Toshiba Camileo S30: schlanker Pocket-Camcorder mit mäßiger Bildqualität

Toshibas Pocket-Camcorder Camileo S30 zielt auf Anwender ab, die einen ständigen Begleiter für die spontane Videoaufnahme suchen und sich dabei nicht in Schulden stürzen wollen. Wie sich der Full-HD-Winzling in der Praxis schlägt, zeigt der Testbericht.

Der in fünf Farben – Deep Blue, Burgundy Red, Black, Raspberry und Silver – erhältliche Toshiba Camileo S30 macht auf dem Papier auch eine gute Figur: 1080p-Videorekording bei einem Gewicht von 118 Gramm und Abmessungen von 10,6 mal 5,9 mal 1,9 Zentimetern klingen ja nicht schlecht. Der Pocket-Camcorder verfügt zudem über einen 8-Megapixel-CMOS-Sensor für die Aufnahme von Fotos, muss aber ohne optischen Zoom auskommen. Stattdessen „darf“ der Anwender auf einen 16-fachen Digitalzoom zurückgreifen – nicht gerade das Gelbe vom Ei.

Design und Features

Der S30 ist ein einfacher Camcorder mit eingeschränkten Einstellungsmöglichkeiten.
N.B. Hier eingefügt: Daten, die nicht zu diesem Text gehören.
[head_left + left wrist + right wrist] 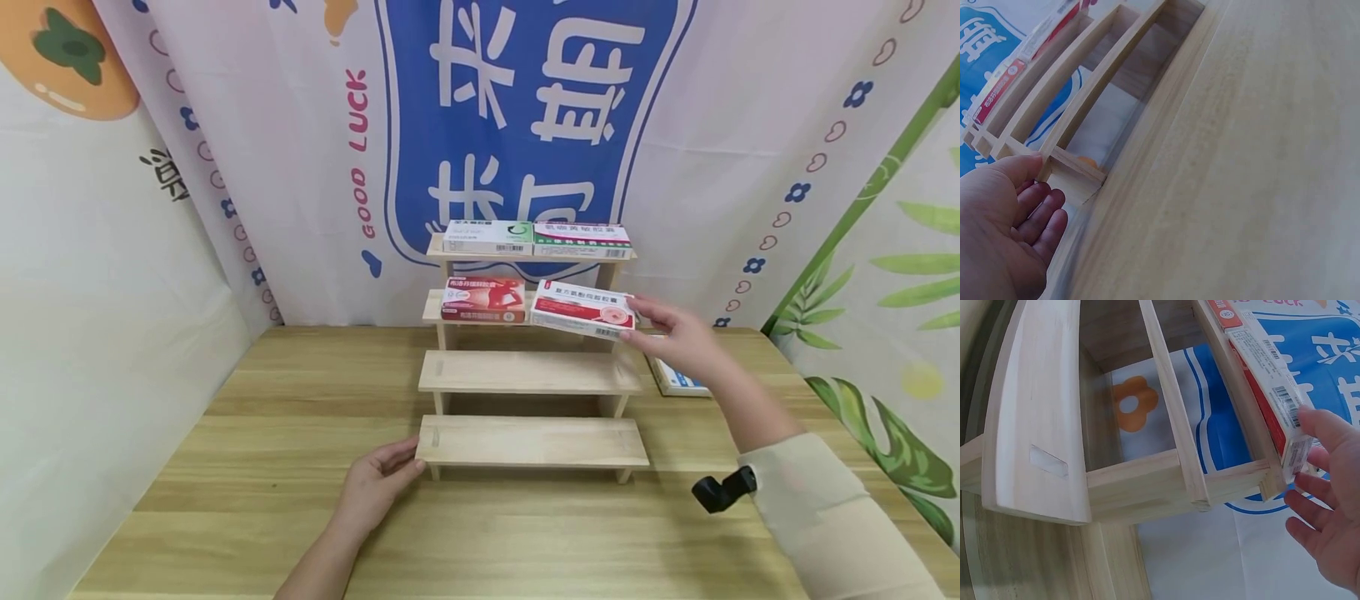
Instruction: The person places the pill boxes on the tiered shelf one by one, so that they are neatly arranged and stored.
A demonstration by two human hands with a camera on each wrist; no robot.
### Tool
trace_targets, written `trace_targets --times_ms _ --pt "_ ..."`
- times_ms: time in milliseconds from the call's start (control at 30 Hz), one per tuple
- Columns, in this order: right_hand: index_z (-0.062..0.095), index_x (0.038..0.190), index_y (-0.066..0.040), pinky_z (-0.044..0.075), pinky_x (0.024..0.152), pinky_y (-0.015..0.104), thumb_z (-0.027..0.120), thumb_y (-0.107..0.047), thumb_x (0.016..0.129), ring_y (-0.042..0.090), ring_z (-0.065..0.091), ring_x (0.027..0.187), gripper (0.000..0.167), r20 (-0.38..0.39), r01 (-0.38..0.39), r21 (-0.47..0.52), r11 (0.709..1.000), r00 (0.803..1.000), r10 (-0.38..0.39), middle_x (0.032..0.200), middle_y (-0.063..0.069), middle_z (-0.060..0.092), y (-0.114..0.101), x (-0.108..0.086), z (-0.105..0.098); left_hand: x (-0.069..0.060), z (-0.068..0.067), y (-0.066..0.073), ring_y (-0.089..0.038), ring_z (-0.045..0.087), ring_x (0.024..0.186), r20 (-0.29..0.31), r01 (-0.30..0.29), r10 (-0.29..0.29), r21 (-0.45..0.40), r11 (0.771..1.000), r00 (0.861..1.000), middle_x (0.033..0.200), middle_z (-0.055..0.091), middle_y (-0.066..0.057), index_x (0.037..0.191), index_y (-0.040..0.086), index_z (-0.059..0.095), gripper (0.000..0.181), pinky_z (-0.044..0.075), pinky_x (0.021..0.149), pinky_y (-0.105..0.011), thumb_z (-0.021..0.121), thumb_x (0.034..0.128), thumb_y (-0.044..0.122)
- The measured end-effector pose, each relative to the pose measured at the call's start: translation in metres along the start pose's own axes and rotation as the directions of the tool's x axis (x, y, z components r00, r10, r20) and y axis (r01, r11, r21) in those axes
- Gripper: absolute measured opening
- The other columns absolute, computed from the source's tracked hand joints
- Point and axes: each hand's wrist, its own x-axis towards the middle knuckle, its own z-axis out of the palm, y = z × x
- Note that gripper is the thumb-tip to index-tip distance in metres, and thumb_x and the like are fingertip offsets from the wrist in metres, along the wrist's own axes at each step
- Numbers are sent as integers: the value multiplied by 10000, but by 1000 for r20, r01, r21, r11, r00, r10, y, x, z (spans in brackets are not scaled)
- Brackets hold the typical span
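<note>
A wooden stepped rack [525, 371] stands on the table. My left hand [375, 487] pinches the left end of its lowest step between thumb and fingers, as the left wrist view [1007, 219] shows. With thumb and fingers my right hand [678, 337] holds the right end of a white and red medicine box [581, 308]. That box sits slightly askew at the third step's right side; in the right wrist view its end [1291, 431] is against the thumb. Left of it lies a red medicine box [483, 300] on the same step.
On the top step lie a white and green medicine box [487, 237] and a pink, white and green one [581, 240]. A blue and white box [678, 379] lies on the table [247, 450], right of the rack. A printed cloth [315, 167] hangs behind.
</note>
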Motion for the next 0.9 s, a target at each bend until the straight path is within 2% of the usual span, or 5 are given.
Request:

Über den 3-Zoll-Touchscreen kann lediglich die Auflösung geändert, das LED-Licht angepasst (dafür gibt es aber auch einen dezidierten physischen Knopf) oder die Bildstabilisierung angeschaltet werden, die standardmäßig abgeschaltet ist. Die restlichen Kontrollen beschränken sich auf Bildeffekte für Videoaufnahmen, beispielsweise Szenenmodi, Effektfilter und Anpassungen des Weißabgleichs.

Die Front beherbergt das Objektiv mit fester Brennweite und Blende, das LED-Licht und den Makro-Wahlschalter, auf der Rückseite finden sich die physischen Kontrollen und die Anschlüsse.
Die Front beherbergt das Objektiv mit fester Brennweite und Blende, das LED-Licht und den Makro-Wahlschalter, auf der Rückseite finden sich die physischen Kontrollen und die Anschlüsse.

Auf der Oberseite des Camcorders findet sich ein SD-Kartenslot. So kann der arg begrenzte interne Speicher aufgewertet werden, der bei Full-HD-Videoaufnahmen in etwa einer Minute gefüllt ist. Der Camileo S30 kann entweder MP4-Videos oder JPEG-Fotos aufnehmen. Sein LED-Licht ist eine feine Sache und vor allem nachts, aber auch für eine gleichmäßigere Ausleuchtung bei Tageslicht, sehr nützlich.

Oberhalb des Objektivs sitzt ein Schalter, mit dem man zwischen Makromodus und normaler Aufnahme umschalten kann. Die Schnittstellen des Camcorders sitzen an der Seite, wo auch Aufnahmeknopf, Zoom-Wahlschalter und die physischen Kontrollknöpfe zu finden sind. Unter einer Abdeckung verbergen sich hier je ein AV-, Mini-USB-2.0- und Mini-HDMI-Port. Der S30 bietet außerdem einen Slow-Motion-Modus. Aber da selbiger mit reduzierter Auflösung arbeitet und keine Bildstabilisierung erlaubt, ist seine Nutzbarkeit doch arg eingeschränkt.

In Anbetracht der senkrechten Ausrichtung des Pocket-Camcorders kann man sehr leicht unabsichtlich mit dem Finger die Linse abdecken und sie dabei verschmutzen. Auch das LED-Licht ist ungünstig positioniert und wird leicht versehentlich verdeckt.